A common disorder that affects fertility by producing too much insulin can be treated naturally through meal timing. Research shows that eating more calories at breakfast can lead to lower testosterone levels and an extreme increase in ovulation frequency in women with PCOS.
How Mealtimes and PCOS are Related
Polycystic ovary syndrome (PCOS), a common condition that affects fertility by affecting menstruation, ovulation, hormones and more, is closely related to insulin levels. PCOS affects approximately 6 to 10 percent of all women of childbearing age and has negative impact on fertility. Women with this disorder are typically “insulin resistant” — their bodies produce excess insulin to move glucose from the blood to the muscles. The excess goes to the ovaries, where it stimulates testosterone production, thereby affecting fertility.
Researchers from the Sackler School of Medicine at Tel Aviv University and the Diabetes Unit at Wolfson Medical Center have found a natural way to help women of normal weight who suffer from PCOS to manage their glucose and insulin levels to improve overall fertility. According to the researchers, the key to success is the right timing. The goal of her nutritional maintenance plan, which is based on the body’s 24-hour metabolic cycle, is not weight loss, but insulin management. Women with PCOS who increased their calorie intake at breakfast, including high protein and carbohydrates, and reduced their calorie intake for the rest of the day achieved a reduction in insulin resistance. This resulted in lower testosterone levels and a sharp increase in ovulation frequency. Healthy ovulation is essential for good fertility.
Many of the treatment options for PCOS are aimed exclusively at overweight women. Doctors advise weight loss to control insulin levels or prescribe medications that are used to improve insulin levels in obese patients. But many women who suffer from PCOS have normal weight and are looking for ways to improve their chances of conceiving.

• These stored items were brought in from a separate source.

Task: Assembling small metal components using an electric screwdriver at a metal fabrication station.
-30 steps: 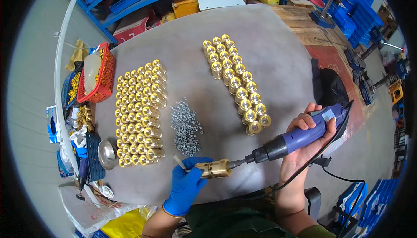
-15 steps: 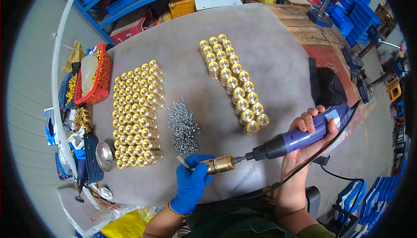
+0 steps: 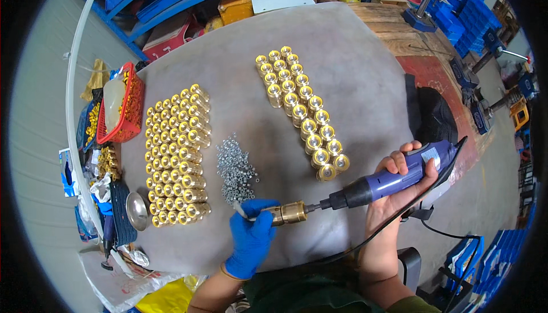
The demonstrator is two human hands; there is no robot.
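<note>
My left hand (image 3: 251, 237), in a blue glove, is closed round a brass cylindrical fitting (image 3: 293, 212). The fitting lies sideways, its open end toward the right. From the same hand sticks out a thin pale rod (image 3: 240, 210); its lower part is hidden by the fingers. My bare right hand (image 3: 406, 176) grips a purple electric screwdriver (image 3: 394, 179). The screwdriver's bit (image 3: 315, 206) reaches the fitting's open end; how deep it goes cannot be seen. Just beyond the left hand lies a pile of small metal nuts (image 3: 235, 170) on the grey tabletop (image 3: 234, 73).
Rows of brass fittings (image 3: 177, 159) stand at the left; a narrower block of fittings (image 3: 297, 102) stands right of centre. A red basket (image 3: 135, 104) and a metal bowl (image 3: 136, 210) sit along the left edge. The screwdriver's black cord (image 3: 371, 240) runs beside my right forearm.
The table and everything on it have shifted slightly left in view. Both hands keep the same hold, with the screwdriver bit still at the fitting.
</note>
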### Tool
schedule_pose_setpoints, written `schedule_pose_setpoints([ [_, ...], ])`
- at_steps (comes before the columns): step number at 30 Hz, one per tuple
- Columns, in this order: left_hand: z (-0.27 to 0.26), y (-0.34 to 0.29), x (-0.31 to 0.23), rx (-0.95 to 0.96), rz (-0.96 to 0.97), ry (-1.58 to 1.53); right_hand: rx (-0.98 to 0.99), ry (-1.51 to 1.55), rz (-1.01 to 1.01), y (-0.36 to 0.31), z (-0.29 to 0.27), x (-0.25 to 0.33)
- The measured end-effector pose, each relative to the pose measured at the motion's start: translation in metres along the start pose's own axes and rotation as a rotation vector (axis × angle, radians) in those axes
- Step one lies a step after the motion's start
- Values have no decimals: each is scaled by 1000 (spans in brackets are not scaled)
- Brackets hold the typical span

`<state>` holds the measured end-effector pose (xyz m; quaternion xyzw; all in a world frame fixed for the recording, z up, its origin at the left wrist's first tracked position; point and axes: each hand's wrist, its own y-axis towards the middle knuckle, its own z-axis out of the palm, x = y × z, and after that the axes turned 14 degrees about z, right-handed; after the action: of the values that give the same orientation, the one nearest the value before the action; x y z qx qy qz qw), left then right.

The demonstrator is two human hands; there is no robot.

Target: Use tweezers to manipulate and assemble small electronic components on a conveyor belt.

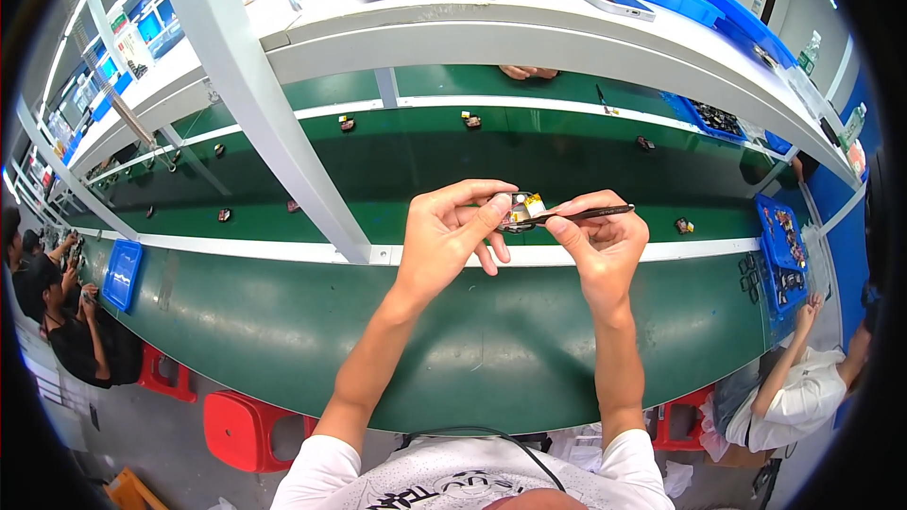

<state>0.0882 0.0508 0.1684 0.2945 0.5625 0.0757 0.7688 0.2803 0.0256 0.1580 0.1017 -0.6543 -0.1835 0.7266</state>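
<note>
Holding up a small open-cased device [518,212] in the left hand [458,227], thumb across the near side, fingers curled behind. Gripping a slim dark tool [605,212] in the right hand [605,244], pinched between thumb and fingers.

Device: between the two hands, just right of the left fingertips, left of the right. Nearer to the left hand, and carried by it. Hard to read its long axis, with fingers over much of the casing; yellow and pale parts showing on the right-hand side. Tool: lying nearly crosswise, butt to the right and slightly farther out, tip pointing left into the device's lower edge. Impossible to tell contact from overlap at the tip.

Below the wrists: a green bench top [472,331], glossy, curving across the view. Beyond it, a white rail [680,250], then a dark green belt [406,175] with small units [471,120] scattered well apart. Overhead, a white shelf [425,5] on a slanting white post [255,85]. To the right, blue trays [783,236] full of small parts; to the left, another blue tray [122,274]. Farther off, seated co-workers [76,340] and a red stool [248,430].
</note>
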Motion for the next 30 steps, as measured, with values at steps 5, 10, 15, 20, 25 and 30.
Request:
schedule_pose_setpoints([
  [5,-1,0,0,10,-5,-30,-4,-5,-34,-1,1,-1],
  [10,-1,0,0,16,20,-30,0,-20,-56,-2,0,-2],
  [15,-2,0,-2,11,39,-19,-15,-12,-94,-3,4,-2],
  [20,-3,-1,-2,7,39,-24,3,-90,-169,-3,5,-4],
  [25,-4,-1,-3,15,34,-31,18,-82,-181,-2,3,-4],
  [30,-2,-2,-6,-7,61,-33,27,-87,-225,-2,5,-4],
])
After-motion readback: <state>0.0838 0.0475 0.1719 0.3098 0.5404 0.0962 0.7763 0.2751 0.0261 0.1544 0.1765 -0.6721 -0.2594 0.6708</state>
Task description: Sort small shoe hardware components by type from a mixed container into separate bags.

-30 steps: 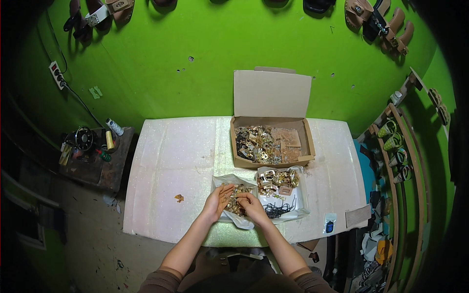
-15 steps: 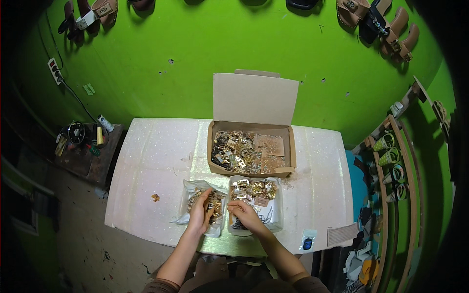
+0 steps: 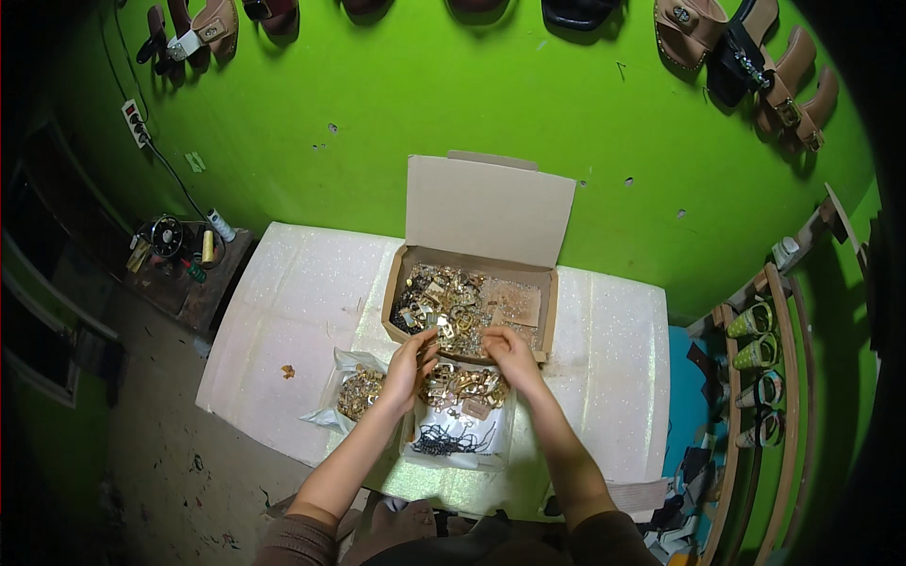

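An open cardboard box point(image 3: 478, 247) full of gold metal buckles point(image 3: 444, 302) stands on a white glittery table point(image 3: 283, 311). In front of it lie clear plastic bags with more gold buckles point(image 3: 464, 384) and dark cords point(image 3: 451, 438). My left hand point(image 3: 409, 370) rests at the box's front edge, fingers curled over the buckles in the bag. My right hand point(image 3: 511, 357) is beside it at the front wall of the box, fingers bent down onto the same pile. Whether either hand grips a piece is hidden.
A second small bag of gold parts point(image 3: 357, 391) lies left of the hands. A tiny brown scrap point(image 3: 287, 372) sits on the table's left side. Sandals point(image 3: 755, 57) hang on the green wall. A side table with spools point(image 3: 184, 255) stands at left, shoe racks point(image 3: 764, 377) at right.
Both hands have moved forward from the bags near the table's front edge up to the front of the cardboard box. The view has shifted.
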The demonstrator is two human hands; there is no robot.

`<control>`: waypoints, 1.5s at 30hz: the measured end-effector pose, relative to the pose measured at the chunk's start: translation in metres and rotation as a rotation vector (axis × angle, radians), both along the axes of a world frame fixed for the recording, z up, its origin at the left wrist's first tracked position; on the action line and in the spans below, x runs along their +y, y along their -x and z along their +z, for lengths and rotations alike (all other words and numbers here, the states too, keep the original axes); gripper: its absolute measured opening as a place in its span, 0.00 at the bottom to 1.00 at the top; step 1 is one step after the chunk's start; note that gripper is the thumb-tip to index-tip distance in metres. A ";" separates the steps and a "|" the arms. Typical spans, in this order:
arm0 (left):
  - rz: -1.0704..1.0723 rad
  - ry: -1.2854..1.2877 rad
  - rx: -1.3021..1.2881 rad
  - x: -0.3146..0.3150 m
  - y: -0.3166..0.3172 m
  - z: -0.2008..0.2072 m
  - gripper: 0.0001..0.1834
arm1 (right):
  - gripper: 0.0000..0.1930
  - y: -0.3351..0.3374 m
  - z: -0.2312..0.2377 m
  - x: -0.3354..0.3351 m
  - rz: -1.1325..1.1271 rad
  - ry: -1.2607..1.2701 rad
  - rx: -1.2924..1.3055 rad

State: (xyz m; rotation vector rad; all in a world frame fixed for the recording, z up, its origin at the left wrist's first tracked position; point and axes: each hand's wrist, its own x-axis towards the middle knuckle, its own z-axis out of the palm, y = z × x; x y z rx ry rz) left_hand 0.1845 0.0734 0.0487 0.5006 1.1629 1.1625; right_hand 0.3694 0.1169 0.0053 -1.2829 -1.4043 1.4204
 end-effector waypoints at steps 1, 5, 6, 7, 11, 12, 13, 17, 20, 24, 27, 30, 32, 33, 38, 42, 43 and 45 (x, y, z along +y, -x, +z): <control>-0.033 -0.009 -0.007 0.009 -0.003 -0.006 0.19 | 0.13 -0.004 -0.006 0.017 -0.016 -0.047 -0.024; -0.075 -0.008 0.042 0.040 -0.015 -0.027 0.21 | 0.14 -0.004 -0.021 0.065 0.082 -0.011 -0.187; -0.055 -0.013 0.045 0.047 -0.018 -0.031 0.21 | 0.15 0.001 -0.021 0.073 0.179 0.026 -0.393; -0.049 -0.011 0.050 0.052 -0.019 -0.034 0.21 | 0.16 0.005 -0.022 0.078 0.274 0.061 -0.599; -0.062 -0.007 0.030 0.071 -0.029 -0.041 0.21 | 0.15 0.010 -0.053 0.092 0.459 -0.009 -0.754; -0.063 0.004 0.034 0.073 -0.029 -0.042 0.21 | 0.17 0.011 -0.049 0.091 0.513 -0.039 -0.751; -0.063 0.016 0.038 0.076 -0.030 -0.043 0.21 | 0.17 0.014 -0.054 0.092 0.516 -0.041 -0.748; -0.035 0.028 0.022 0.082 -0.037 -0.041 0.20 | 0.26 0.020 -0.070 0.083 0.559 -0.208 -0.892; -0.023 0.033 0.015 0.082 -0.038 -0.051 0.20 | 0.26 0.025 -0.074 0.081 0.577 -0.193 -0.920; 0.029 0.038 -0.033 0.083 -0.041 -0.062 0.20 | 0.23 0.029 -0.071 0.076 0.619 -0.245 -0.953; 0.036 0.037 -0.057 0.086 -0.039 -0.064 0.20 | 0.16 0.029 -0.069 0.078 0.649 -0.199 -0.856; 0.051 0.056 -0.084 0.084 -0.040 -0.065 0.21 | 0.10 0.027 -0.077 0.080 0.757 -0.256 -0.877; 0.046 0.062 -0.080 0.084 -0.040 -0.064 0.21 | 0.07 0.027 -0.084 0.080 0.648 -0.318 -0.830; 0.040 0.066 -0.076 0.085 -0.040 -0.064 0.21 | 0.07 0.027 -0.088 0.080 0.649 -0.319 -0.832; 0.020 0.065 -0.088 0.085 -0.036 -0.067 0.21 | 0.06 0.027 -0.090 0.076 0.586 -0.319 -0.792; 0.038 0.081 -0.075 0.081 -0.035 -0.066 0.22 | 0.07 0.023 -0.078 0.078 0.552 -0.295 -0.672; 0.039 0.079 -0.075 0.081 -0.035 -0.067 0.22 | 0.07 0.021 -0.073 0.078 0.499 -0.215 -0.608; 0.057 0.065 -0.117 0.080 -0.036 -0.070 0.22 | 0.07 0.018 -0.070 0.080 0.443 -0.129 -0.542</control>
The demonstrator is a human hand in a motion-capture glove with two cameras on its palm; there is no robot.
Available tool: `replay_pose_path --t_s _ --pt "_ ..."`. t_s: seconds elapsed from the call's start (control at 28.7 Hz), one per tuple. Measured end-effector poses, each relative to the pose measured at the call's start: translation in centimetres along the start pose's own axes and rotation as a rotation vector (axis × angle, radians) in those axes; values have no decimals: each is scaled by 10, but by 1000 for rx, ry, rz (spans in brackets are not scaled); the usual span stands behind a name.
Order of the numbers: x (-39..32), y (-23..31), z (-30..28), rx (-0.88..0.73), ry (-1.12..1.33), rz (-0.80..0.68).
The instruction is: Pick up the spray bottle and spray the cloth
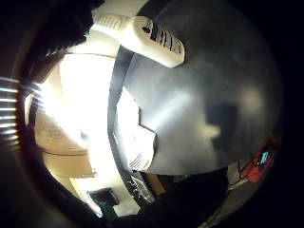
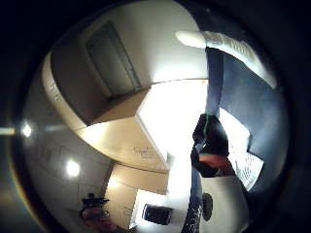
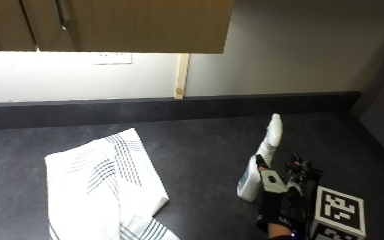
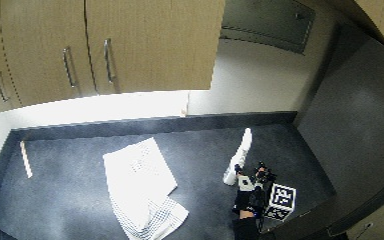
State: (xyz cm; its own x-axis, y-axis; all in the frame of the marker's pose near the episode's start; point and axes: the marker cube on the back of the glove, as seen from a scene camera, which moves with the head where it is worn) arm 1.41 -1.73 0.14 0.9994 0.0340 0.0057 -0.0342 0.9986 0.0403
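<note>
Right now the white spray bottle [image 3: 260, 162] lies on its side on the dark worktop [image 3: 205, 145], toward the right, nozzle pointing to the far wall. The gloved right hand [image 3: 280, 202] is just beside its near end; whether it touches or how its fingers are set, I cannot tell. The white striped cloth [image 3: 105, 185] lies well apart on the left.
</note>
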Motion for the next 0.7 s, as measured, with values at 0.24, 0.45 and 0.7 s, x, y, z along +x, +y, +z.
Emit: replay_pose_path --t_s 0.24,0.45,0.7 --pt "22 -35 -15 46 87 0" --pt "31 -51 -27 89 91 3" --pt "30 -53 -27 91 63 -25"
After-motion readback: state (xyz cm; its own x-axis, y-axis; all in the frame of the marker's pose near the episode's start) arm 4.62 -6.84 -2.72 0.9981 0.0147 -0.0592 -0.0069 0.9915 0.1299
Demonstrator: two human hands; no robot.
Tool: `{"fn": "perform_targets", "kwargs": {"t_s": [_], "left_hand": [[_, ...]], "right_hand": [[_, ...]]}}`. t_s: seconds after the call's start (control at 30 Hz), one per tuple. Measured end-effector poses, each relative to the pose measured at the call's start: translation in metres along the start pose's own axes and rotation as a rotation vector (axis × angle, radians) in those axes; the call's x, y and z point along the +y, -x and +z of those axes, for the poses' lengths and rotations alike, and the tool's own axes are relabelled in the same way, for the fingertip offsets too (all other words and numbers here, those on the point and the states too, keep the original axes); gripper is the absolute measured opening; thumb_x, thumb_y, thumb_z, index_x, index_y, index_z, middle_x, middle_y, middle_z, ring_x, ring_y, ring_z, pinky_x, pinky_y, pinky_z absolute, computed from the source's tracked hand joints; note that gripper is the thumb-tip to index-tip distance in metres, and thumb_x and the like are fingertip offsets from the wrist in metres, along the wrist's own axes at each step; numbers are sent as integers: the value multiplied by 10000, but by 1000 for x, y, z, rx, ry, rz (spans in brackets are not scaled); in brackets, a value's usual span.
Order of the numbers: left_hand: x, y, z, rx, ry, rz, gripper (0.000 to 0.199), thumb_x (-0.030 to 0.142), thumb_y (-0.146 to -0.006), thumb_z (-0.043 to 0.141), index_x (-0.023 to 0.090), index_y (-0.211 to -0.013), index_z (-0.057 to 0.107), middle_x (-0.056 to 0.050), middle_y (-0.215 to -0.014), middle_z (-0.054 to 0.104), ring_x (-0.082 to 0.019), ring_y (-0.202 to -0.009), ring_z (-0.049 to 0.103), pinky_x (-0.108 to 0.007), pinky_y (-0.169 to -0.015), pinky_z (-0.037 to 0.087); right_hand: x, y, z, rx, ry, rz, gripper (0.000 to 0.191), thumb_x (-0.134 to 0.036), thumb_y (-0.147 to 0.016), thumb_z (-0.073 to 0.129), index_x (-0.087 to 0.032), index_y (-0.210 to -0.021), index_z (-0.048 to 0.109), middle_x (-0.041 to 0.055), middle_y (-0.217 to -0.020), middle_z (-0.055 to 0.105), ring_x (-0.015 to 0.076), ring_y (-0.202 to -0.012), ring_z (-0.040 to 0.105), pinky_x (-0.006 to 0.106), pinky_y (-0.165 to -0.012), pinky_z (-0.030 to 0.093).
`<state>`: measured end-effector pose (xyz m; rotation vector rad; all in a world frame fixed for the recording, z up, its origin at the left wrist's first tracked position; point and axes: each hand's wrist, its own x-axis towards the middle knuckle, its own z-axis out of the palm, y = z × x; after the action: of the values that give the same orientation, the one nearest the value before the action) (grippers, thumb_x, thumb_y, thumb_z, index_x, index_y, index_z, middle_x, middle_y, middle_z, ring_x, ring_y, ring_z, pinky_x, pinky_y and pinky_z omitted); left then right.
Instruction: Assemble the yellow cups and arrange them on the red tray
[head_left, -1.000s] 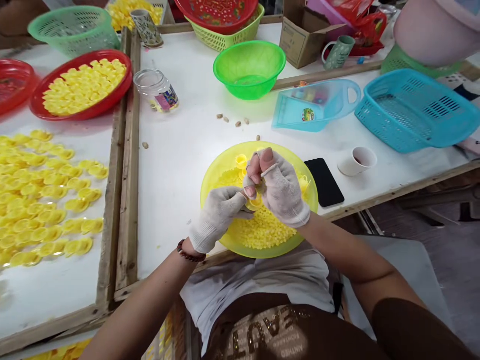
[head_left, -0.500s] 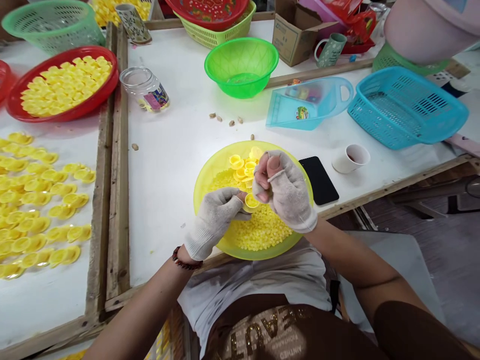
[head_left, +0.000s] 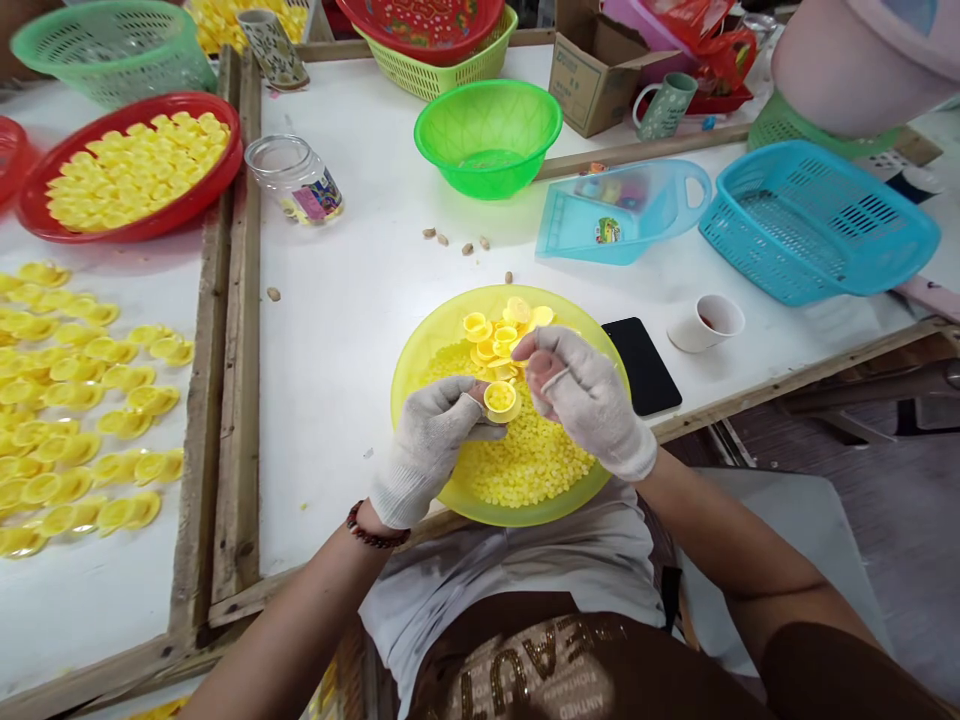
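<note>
From where I stand, the workstation is as follows. A shallow yellow basin [head_left: 409, 385] sits at the near edge of the white surface [head_left: 330, 360], directly in front of the seated person. Its near part contains small yellow pellets [head_left: 529, 465]; a cluster of loose yellow caps [head_left: 504, 340] lies at its far side.

Left hand [head_left: 439, 440]: gloved in white, thumb and fingers closed on a small yellow cup [head_left: 500, 400]. The cup is held above the basin, mouth facing up, with pellets visible inside.

Right hand [head_left: 585, 395]: gloved in white, with bare fingertips showing. It is positioned above the right side of the basin, near the cup and apart from it. The fingers are partly curled; I cannot tell whether anything is pinched between them.

Adjacent items: a black phone [head_left: 643, 365] lies just right of the basin, with a white paper cup [head_left: 701, 325] beyond it. A blue basket [head_left: 821, 225] stands farther right. Beyond the basin are a translucent blue scoop [head_left: 577, 240] and a green bowl [head_left: 487, 183]. A clear jar [head_left: 289, 165] stands to the left. Across the wooden rails [head_left: 238, 350], more yellow pieces [head_left: 67, 400] are set out in rows, below a red tray [head_left: 223, 175] filled with similar pieces.
</note>
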<state>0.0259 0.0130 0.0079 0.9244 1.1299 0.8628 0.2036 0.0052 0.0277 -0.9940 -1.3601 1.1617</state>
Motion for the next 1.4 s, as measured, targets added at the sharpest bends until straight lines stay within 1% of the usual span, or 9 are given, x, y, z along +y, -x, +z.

A Large Breakfast Lowers Insulin Levels and Leads to Better Ovulation
In their study, researchers confirmed that a low-calorie eating plan that focuses on a large breakfast and a smaller dinner also lowers insulin, glucose, and triglyceride levels. This finding inspired the experts to test whether a similar diet plan could be an effective therapeutic option for women with PCOS. 60 women with PCOS and a normal body mass index (BMI) were randomly assigned to one of two 1,800-calorie maintenance schedules with identical foods. The first group ate a 983-calorie breakfast, a 645-calorie lunch, and a 190-calorie dinner. The second group had a 190-calorie breakfast, a 645-calorie lunch, and a 983-calorie dinner. After 90 days, the researchers tested the participants in each group for insulin, glucose and testosterone levels, as well as ovulation and menstruation.
As expected, neither group experienced a change in BMI, but other measures differed dramatically. While participants in the big dinner group maintained consistently high insulin and testosterone levels throughout the study, participants in the big breakfast group experienced a 56 percent decrease in insulin resistance and a 50 percent decrease in testosterone. This reduction in insulin and testosterone levels resulted in a 50 percent increase in ovulation rate at the end of the study, due to an increase in progesterone.
According to the researchers, these findings suggest that meal timing — particularly an eating plan that involves consuming the majority of daily calories at breakfast and reducing calories throughout the day — could help women with PCOS to manage their condition naturally and offers new hope for those who have not found a solution to their fertility problems. In addition to inhibiting natural fertilization, PCOS also impairs the effectiveness of in vitro treatments and increases miscarriage rates. Other symptoms associated with the disorder may also be alleviated, including unwanted body hair, greasy hair, hair loss, and acne. It also inhibits the development of type 2 diabetes. According to the researchers, while the amount of calories we eat each day is very important, when we eat is even more important.